[[ SUPPLIED INFORMATION, beginning ]]

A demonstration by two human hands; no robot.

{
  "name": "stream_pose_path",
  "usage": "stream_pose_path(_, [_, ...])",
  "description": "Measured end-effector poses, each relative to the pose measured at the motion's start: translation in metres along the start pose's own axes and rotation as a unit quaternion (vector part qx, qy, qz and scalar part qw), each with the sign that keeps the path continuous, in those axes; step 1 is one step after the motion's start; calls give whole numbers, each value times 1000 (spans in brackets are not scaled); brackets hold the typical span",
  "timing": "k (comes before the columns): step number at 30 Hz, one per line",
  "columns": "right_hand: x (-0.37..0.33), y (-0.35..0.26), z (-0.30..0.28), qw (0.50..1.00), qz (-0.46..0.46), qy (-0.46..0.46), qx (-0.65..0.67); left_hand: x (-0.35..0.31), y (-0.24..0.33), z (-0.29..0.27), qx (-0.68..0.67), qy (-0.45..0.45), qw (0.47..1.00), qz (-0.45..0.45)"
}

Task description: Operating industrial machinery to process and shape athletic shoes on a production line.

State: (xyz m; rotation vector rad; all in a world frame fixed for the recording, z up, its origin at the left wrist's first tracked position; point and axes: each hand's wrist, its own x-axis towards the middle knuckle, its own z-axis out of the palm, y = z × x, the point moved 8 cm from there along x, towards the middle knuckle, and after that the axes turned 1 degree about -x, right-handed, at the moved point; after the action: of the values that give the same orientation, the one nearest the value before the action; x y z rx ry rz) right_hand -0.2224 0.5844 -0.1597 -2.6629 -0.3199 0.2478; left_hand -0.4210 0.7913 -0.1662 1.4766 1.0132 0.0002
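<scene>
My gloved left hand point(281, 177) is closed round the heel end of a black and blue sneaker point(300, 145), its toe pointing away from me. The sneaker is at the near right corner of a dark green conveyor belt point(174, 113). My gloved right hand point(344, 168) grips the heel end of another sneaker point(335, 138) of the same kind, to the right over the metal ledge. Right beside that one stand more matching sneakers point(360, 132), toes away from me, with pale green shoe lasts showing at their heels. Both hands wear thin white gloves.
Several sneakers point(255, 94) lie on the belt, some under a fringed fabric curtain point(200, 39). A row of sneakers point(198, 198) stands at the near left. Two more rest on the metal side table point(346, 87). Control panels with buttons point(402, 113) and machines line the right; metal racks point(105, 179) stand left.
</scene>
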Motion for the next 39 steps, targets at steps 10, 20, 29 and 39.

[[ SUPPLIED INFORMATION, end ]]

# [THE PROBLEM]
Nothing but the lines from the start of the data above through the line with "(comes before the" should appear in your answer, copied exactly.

# [EXERCISE ANSWER]
A demonstration by two human hands; no robot.

{
  "name": "stream_pose_path",
  "usage": "stream_pose_path(_, [_, ...])",
  "description": "Measured end-effector poses, each relative to the pose measured at the motion's start: translation in metres along the start pose's own axes and rotation as a unit quaternion (vector part qx, qy, qz and scalar part qw), each with the sign that keeps the path continuous, in those axes; step 1 is one step after the motion's start; calls give whole numbers, each value times 1000 (spans in brackets are not scaled); brackets hold the typical span",
  "timing": "k (comes before the columns): step number at 30 Hz, one per line",

That concludes the output.